BBC Future
Science/Fiction

Higgs: What was left unsaid

About the author

Described by the Times as “the world’s most enthusiastic man” and the Daily Mail as someone whose “wit and enthusiasm can enliven the dullest of topics”,  Quentin is a broadcaster, film critic and author best known for presenting the UK's most listened to science programme, The Material World on BBC Radio 4 . It’s “quite the best thing on radio”, according to Bill Bryson. You can find him on Twitter at @materialworld

CMS experiment, Large Hadron Collider (Copyright: Cern)

(Copyright: Cern)

Everybody was wowed by the recent discovery of a Higgs-like particle, but how many people really understand what was discovered, asks Quentin Cooper.

So that’s it, search over, Higgs boson found. Almost 50 years after physicist Peter Higgs first theorised it was out there, public elementary number one has finally been captured in the data from two detectors at the Large Hadron Collider at Cern. Case closed. Champagne popped. Boson nova danced.

If only. That handily simplified and heavily fictionalised telling of the tale has helped transform a spectacular scientific success story into one that is also global front page news. Without it the 4 July announcement might not have generated such a frenzy of coverage and so many claims about it being a historic milestone for our species. One particle physicist only half jokingly told me that in future the date may come to be celebrated as Higgs Day, rather than anything to do with American independence.        

Don’t get me wrong. What has happened at Cern represents a magnificent accomplishment; big science at its biggest and boldest. And it’s fantastic that it has been perceived and received as being of such importance. It’s just that there is more to the story from the very beginning right through to the, probably false, ending.  

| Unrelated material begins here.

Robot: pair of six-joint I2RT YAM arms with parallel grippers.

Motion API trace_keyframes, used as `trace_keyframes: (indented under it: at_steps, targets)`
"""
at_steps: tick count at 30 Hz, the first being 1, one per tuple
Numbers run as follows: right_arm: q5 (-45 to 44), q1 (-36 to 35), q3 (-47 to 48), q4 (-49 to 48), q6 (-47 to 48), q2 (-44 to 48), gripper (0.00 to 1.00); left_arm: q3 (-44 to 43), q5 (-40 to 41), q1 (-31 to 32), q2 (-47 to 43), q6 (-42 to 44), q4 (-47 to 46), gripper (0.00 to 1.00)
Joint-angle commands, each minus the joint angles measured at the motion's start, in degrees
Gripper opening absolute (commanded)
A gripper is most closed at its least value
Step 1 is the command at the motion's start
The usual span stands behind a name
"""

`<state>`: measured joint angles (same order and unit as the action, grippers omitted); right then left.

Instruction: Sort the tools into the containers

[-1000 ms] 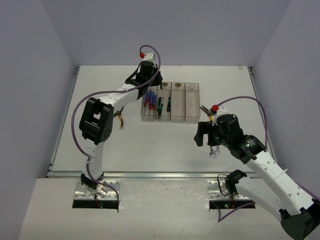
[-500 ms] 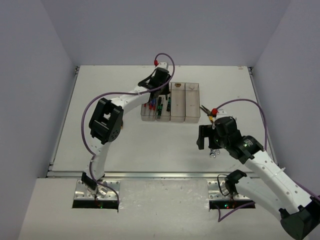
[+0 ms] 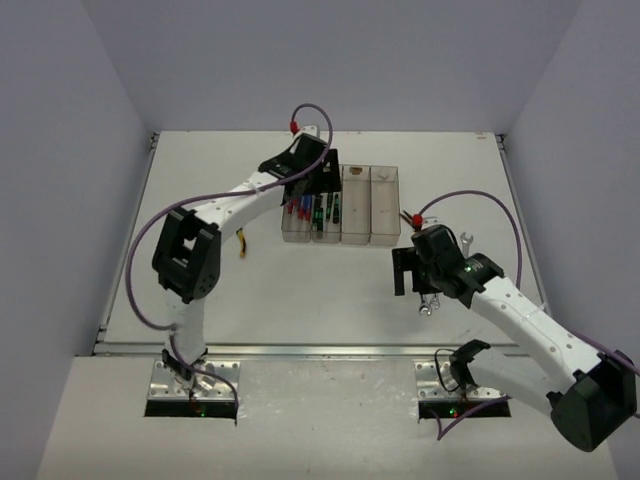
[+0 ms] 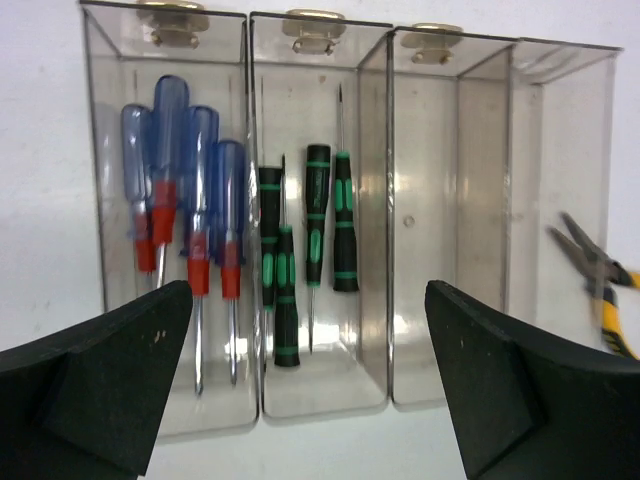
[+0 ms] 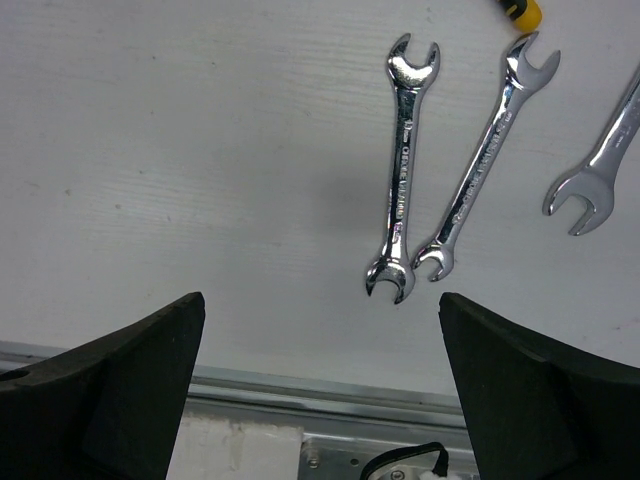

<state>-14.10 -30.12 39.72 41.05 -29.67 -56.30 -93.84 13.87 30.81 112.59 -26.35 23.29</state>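
Four joined clear containers [image 4: 440, 250] lie ahead of my left gripper [image 4: 310, 400], which is open and empty above their near end. Several blue-handled screwdrivers [image 4: 200, 190] fill the leftmost bin, and several black-and-green screwdrivers [image 4: 315, 220] the second. The two right bins hold nothing. In the top view the left gripper [image 3: 320, 185] hovers over the containers [image 3: 384, 205]. My right gripper [image 5: 320, 390] is open above the table, near three silver wrenches [image 5: 402, 170], [image 5: 487, 160], [image 5: 597, 165]. In the top view the right gripper [image 3: 410, 275] hangs beside the wrenches [image 3: 428, 303].
Yellow-handled pliers [image 4: 600, 290] lie on the table right of the bins, and another yellow-handled pair [image 3: 240, 240] lies to their left. A lone wrench [image 3: 466, 238] rests further right. The table's metal front rail [image 5: 300, 385] runs just under the right gripper.
The left gripper has moved right from the leftmost bin to the second and opened wide. The right arm has swung a little toward the wrenches.
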Motion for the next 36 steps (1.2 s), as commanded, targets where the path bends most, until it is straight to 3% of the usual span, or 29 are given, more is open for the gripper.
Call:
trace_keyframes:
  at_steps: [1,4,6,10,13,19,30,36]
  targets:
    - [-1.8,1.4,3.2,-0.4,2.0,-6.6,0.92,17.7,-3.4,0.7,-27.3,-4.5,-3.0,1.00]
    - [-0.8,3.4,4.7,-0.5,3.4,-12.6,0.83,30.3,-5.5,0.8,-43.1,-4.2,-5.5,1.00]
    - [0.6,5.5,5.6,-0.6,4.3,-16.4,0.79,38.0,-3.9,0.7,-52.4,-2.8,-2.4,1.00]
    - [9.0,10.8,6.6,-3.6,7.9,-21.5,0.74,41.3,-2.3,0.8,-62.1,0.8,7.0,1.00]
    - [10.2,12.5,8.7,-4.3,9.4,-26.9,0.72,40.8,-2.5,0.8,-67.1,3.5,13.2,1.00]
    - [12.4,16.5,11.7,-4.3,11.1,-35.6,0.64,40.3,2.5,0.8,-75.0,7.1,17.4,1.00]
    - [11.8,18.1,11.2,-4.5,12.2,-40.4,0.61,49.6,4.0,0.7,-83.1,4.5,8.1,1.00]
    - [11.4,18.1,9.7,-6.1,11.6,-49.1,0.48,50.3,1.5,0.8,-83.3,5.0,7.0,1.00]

For starters, as Peter Higgs himself acknowledges, he was just one of several scientists who came up with the mechanism which predicted the particle which bears his name, but the others rarely get a mention*. As to the finish – well, as small children are fond of saying, are we there yet? There is very strong evidence that the LHC teams have found a new elementary particle, but while this is exciting it is far less clear that what they’ve detected is the fabled Higgs.   If it is, it seems curiously lighter than expected and more work is needed to explain away the discrepancy. If it’s not, then the experimentalists and theorists are going to be even busier trying to see if it can be shoehorned into the current Standard Model of particle physics. Either way, it’s not exactly conclusive.

‘The real prize’

This might seem to be nit-picking – except on an infinitesimally smaller scale.   “Higgs, Schmiggs”, some will say: the news isn’t that they’ve discovered a particular particle, but that it is (very probably) an elementary boson, one of fewer than 20 building blocks all matter as we know it is thought to be made from. That, they will argue, is why the find is hugely significant and the reason for all the headlines.

Nice try. But wrong. Do you remember all the media excitement the last time an elementary boson was found?  No? That’s because there wasn’t any. The same happened – or, rather, didn’t happen – the time before.   

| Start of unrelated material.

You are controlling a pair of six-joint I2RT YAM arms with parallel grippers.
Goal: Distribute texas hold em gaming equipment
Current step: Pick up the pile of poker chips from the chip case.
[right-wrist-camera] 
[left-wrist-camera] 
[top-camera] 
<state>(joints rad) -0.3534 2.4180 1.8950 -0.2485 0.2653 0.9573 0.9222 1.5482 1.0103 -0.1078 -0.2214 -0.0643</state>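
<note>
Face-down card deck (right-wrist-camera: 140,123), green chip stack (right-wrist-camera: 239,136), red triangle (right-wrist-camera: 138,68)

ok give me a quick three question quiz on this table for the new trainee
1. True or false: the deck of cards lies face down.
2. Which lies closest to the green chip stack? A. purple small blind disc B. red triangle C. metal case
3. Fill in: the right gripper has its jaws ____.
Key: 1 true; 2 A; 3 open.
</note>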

The vast majority of people remain at best only dimly aware of the W and Z bosons – not the most inspired names, admittedly – but they are arguably every bit as crucial to the Standard Model as the Higgs, and their discovery again at Cern in the 1980s was almost as much of a scientific triumph. The difference is that both finds barely registered in the media beyond dedicated science pages, publications and programmes. So it’s not that major breakthroughs in particle physics are of themselves automatically newsworthy, the intense immense coverage we’ve seen is something specific to the Higgs. Why?

Partly it’s a matter of increased media savviness – in recent years large research centres like Cern have become considerably cleverer at turning the often incremental nature of scientific progress into attention-grabbing events. Partly it’s a matter of time – the particle was postulated almost half a century ago, and waiting decades to design and build powerful-enough particle-accelerators to stand a chance of finding it adds to the anticipation. Partly it’s a matter of expense – having spent billions of public money on a 17 mile (28km) underground proton smashing circuit, we all have a greater (in)vested interest in what happens there. And partly it’s a matter of divine intervention – the random rebranding of the Higgs as the “God particle” by some sections of the media may have irritated Peter Higgs and many other scientists, but it has only further fuelled the coverage.